Naturalmente consciente das tarefas defensivas em campo, o Velho Lobo aproveitou do melhor que o futebol brasileiro das últimas duas décadas havia produzido e deu um toque de consistência tática ao time sem tirar a inspiração e liberdade de uma geração de craques. Na época, chegou até a ser chamado de retranqueiro, já que o time esperava muito os movimentos adversários. Mas o resultado se viu no México: ao assistir as filmagens daquela competição, a sensação de que a seleção jogava em outro ritmo em relação aos adversários é comum. É uma soma da capacidade técnica e da evolução tática que se davam ali.

Encaixe dos camisas 10


Os “cinco camisas 10” eram atacantes e meias de destaques em suas equipes: Pelé, Gérson, Tostão, Rivellino e Jairzinho. Encaixá-los numa linha de três meias e três atacantes não era fácil. Primeiro “sobrou” para Piazza, volante, que acabou recuado para a defesa, uma solução efetiva. A engenharia levou Rivellino a ser o meia pela esquerda, que procurava o centro quando queria criar e fechava a linha de meio na hora de defender.

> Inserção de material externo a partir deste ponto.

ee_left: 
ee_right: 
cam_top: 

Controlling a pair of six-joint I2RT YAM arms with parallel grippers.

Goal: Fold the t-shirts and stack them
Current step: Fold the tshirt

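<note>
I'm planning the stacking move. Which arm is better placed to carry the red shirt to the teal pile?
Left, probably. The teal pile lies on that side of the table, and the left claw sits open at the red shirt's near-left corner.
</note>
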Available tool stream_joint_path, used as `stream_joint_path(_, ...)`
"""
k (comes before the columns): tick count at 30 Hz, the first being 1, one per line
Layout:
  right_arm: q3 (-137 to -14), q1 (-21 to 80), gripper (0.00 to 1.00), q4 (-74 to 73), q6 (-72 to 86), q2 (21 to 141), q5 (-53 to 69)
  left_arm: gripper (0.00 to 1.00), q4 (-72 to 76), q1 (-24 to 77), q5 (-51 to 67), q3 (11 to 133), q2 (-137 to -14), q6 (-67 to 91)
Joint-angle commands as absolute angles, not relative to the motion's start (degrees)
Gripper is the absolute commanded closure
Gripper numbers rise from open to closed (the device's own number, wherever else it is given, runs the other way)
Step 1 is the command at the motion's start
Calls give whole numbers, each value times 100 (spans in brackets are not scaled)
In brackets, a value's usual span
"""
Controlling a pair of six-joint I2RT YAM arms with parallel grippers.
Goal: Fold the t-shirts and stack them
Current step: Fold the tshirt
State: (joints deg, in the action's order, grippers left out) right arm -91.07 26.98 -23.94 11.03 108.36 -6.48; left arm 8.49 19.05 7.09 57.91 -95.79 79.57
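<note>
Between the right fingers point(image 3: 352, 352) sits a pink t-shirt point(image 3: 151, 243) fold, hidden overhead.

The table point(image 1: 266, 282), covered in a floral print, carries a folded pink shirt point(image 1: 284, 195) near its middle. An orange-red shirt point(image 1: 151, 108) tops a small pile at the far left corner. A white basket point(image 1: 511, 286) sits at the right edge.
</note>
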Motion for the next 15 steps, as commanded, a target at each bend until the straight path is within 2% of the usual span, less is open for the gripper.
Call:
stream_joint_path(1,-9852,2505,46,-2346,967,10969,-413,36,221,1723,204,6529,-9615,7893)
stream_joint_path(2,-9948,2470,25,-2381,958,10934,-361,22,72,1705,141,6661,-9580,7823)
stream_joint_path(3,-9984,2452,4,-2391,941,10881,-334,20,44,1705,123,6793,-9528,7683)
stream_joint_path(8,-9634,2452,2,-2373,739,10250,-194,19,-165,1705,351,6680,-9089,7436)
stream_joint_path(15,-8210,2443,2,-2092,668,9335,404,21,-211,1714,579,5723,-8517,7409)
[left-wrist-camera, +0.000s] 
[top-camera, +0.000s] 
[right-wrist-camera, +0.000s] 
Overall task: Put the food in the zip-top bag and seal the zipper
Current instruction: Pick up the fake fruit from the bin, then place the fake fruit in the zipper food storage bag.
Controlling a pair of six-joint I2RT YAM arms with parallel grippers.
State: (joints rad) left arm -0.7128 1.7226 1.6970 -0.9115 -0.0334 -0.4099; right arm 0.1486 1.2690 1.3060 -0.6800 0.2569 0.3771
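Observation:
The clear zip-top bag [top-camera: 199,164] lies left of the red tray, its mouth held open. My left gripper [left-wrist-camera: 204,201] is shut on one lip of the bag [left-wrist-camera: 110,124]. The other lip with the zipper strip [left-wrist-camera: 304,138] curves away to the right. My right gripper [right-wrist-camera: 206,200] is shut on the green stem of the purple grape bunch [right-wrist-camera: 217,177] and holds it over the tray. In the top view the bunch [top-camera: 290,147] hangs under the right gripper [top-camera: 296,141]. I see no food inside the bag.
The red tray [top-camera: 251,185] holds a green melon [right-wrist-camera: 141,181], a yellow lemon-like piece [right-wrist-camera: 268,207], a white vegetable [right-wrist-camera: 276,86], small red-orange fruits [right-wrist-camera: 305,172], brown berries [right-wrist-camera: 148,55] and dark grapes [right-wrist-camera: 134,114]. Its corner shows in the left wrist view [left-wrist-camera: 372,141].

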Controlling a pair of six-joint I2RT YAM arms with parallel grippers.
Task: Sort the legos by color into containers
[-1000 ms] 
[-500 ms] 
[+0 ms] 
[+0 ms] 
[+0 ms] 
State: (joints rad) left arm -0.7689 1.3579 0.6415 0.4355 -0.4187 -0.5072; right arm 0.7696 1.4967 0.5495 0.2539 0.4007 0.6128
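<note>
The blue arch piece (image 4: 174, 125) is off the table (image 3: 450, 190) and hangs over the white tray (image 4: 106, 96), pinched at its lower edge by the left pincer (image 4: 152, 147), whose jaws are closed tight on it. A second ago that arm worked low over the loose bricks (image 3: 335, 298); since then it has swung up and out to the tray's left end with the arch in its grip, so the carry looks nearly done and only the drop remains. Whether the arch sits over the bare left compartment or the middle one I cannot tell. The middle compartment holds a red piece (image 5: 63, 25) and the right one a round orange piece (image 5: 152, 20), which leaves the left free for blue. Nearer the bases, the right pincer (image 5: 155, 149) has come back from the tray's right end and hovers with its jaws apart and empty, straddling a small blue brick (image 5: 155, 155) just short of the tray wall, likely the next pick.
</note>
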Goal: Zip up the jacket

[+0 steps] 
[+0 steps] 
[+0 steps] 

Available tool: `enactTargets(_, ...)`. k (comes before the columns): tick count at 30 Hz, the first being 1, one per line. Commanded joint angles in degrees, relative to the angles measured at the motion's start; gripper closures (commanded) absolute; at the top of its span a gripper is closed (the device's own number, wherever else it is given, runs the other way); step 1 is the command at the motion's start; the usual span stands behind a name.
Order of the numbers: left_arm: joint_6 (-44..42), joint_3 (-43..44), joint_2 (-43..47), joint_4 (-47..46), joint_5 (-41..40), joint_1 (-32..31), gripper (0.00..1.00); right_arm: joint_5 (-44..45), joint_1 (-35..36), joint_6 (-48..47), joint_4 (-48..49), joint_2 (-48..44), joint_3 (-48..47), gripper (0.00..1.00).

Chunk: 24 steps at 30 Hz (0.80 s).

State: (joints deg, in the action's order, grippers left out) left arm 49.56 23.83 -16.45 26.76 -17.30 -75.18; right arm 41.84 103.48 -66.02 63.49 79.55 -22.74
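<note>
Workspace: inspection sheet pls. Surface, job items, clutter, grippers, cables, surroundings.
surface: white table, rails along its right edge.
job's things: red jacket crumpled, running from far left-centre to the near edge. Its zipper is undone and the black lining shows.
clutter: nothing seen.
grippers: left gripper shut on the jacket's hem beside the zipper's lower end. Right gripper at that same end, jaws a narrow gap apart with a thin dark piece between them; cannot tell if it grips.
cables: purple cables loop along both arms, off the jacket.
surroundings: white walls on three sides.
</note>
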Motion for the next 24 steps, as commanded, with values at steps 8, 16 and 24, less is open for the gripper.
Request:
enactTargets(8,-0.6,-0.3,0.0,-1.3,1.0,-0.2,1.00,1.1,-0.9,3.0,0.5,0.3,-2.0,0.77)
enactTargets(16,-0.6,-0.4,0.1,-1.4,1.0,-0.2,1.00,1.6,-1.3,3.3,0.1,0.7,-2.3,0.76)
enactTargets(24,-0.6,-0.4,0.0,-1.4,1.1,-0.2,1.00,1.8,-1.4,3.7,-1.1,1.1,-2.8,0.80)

No ataque, Pelé, Tostão e Jairzinho, todos muito técnicos e versáteis, formavam um trio ofensivo móvel e moderno. Todos faziam bem a função de ponta de lança, atacantes que afundavam no ataque e voltavam para buscar o jogo, popular naquela época. Gérson e Clodoaldo, outra mexida de Zagallo, organizavam o meio. Estava feita a formação que eternizou a seleção brasileira no imaginário popular. Um time incisivo, que tabelava ou se movimentava sempre em direção ao gol. Os “cinco camisas 10” marcaram 17 dos 19 gols brasileiros naquela Copa.

Os movimentos ofensivos em diagonal, consagrados por Jairzinho, eram frequentes naquele time, que por conta disso, desenvolveu uma consciência de cobertura e ocupação de espaços, semelhante ao que Zagallo já fazia como atleta.

— Eu ganhei duas Copas com um 4-3-3. Quando assumi a seleção, pensava que era isso que ia fazer. As mudanças que fiz foram fazer o Piazza jogar como zagueiro e trazer Clodoaldo para o time, conseguindo colocar todos aqueles camisas 10, Rivellino, Tostão, Pelé, Jairzinho e Gerson [...] Disseram que seria impossível, em tão pouco tempo, dar liga, mas vencemos — contou o Velho Lobo ao site oficial da Fifa em 2020.